From the listing below, output the lines between the one with "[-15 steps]" and the one with "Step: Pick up", including those two, and nothing else. Pictures are not copied.

────────────────

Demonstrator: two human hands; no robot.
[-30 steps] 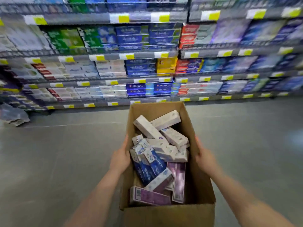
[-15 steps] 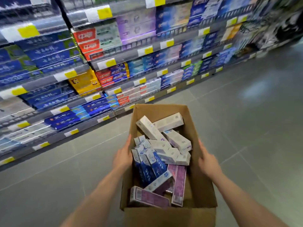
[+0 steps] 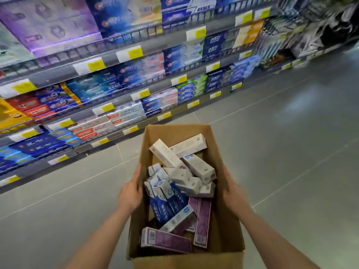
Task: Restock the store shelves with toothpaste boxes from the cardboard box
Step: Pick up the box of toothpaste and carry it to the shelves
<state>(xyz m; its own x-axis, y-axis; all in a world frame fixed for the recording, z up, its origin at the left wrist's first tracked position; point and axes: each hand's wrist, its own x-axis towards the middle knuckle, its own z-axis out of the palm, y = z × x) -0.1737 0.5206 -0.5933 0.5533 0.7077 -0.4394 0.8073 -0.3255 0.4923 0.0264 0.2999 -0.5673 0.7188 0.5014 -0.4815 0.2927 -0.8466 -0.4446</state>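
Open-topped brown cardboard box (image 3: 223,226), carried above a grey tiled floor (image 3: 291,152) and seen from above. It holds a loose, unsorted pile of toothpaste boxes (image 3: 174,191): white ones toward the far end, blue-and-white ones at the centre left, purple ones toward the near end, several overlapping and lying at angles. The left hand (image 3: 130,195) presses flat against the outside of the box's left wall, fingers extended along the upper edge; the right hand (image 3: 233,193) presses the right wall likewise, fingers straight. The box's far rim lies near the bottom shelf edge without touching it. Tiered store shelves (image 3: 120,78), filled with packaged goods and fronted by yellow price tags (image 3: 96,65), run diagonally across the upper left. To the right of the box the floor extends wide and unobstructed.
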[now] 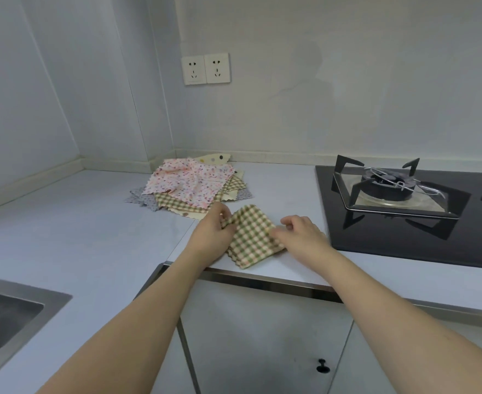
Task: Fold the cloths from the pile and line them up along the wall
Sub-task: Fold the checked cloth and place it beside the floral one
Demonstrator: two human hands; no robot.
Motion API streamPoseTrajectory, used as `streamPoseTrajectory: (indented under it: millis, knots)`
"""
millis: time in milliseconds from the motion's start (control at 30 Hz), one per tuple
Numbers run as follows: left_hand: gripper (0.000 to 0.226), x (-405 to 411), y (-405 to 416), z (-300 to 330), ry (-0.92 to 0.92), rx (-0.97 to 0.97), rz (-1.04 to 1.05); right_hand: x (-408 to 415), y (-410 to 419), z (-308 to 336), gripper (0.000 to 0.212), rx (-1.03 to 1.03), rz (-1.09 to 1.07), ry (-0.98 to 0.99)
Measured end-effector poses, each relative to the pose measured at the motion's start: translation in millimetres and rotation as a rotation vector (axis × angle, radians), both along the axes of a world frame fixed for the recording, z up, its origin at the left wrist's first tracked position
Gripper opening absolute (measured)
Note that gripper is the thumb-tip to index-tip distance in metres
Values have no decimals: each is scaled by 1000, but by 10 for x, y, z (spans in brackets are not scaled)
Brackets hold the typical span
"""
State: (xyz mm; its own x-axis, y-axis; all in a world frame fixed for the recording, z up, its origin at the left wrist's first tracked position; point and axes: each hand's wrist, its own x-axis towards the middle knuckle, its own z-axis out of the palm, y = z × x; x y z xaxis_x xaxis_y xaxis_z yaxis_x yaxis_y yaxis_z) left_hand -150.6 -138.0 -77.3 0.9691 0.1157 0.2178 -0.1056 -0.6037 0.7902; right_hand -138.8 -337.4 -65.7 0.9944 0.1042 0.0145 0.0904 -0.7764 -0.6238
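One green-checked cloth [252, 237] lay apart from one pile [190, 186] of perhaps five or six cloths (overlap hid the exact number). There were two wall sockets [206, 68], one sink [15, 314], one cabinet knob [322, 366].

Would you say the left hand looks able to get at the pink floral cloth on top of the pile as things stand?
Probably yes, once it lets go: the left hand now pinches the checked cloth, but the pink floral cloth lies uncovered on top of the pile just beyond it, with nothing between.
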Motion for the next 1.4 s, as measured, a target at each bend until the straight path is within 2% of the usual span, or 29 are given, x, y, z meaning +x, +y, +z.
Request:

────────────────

*Response to this task:*
[-15 steps] 
[+0 steps] 
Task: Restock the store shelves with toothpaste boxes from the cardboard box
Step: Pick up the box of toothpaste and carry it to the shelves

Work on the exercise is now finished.